:: TASK ITEM ::
Your answer should be the lines from the one with "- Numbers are" to the end of the data below, both included, exact and free of pictures.

#### INFORMATION SUPPLIED ####

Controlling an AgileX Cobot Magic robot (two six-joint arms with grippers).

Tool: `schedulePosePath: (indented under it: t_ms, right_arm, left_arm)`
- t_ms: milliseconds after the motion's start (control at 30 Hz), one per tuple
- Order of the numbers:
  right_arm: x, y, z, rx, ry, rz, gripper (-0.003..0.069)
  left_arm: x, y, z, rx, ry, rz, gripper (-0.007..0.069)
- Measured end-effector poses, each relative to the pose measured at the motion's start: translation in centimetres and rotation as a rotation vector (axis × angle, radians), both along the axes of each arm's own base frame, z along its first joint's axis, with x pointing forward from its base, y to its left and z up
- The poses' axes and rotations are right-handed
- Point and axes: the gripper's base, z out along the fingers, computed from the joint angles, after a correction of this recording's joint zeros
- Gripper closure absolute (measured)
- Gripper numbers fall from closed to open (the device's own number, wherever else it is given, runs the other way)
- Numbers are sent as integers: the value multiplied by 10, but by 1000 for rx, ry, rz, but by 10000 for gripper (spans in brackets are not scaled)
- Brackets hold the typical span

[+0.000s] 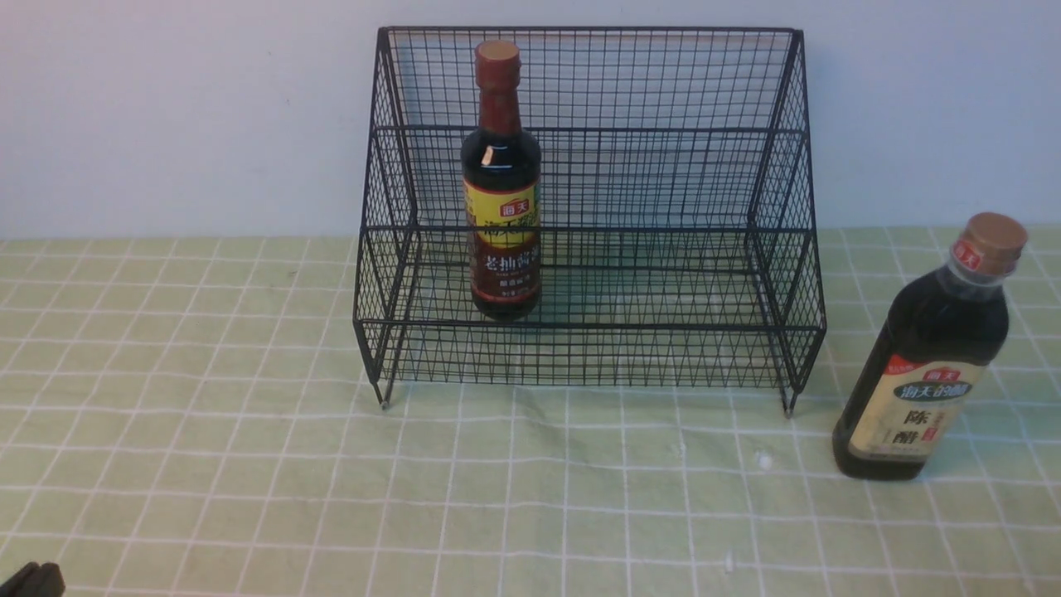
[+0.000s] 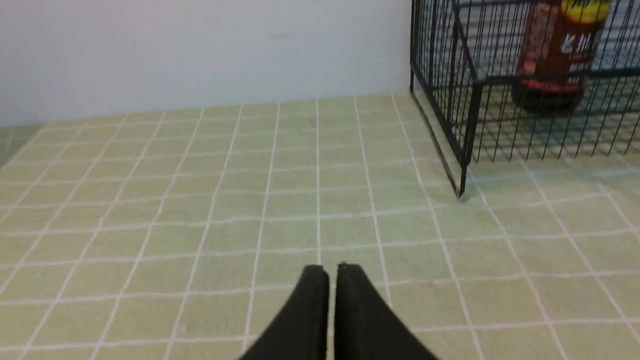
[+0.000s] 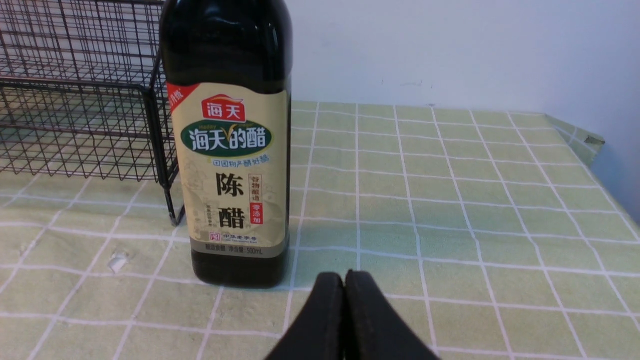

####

:: FINISHED EXERCISE ::
- Numbers are sent as integers: the value multiplied by 10, but by 1000 for rx, ry, rz, but by 10000 for gripper (spans in brackets are not scaled)
- Brackets hold the typical span

[+0.000s] 
[+0.000s] 
[+0.000s] 

There is nothing else to this exercise.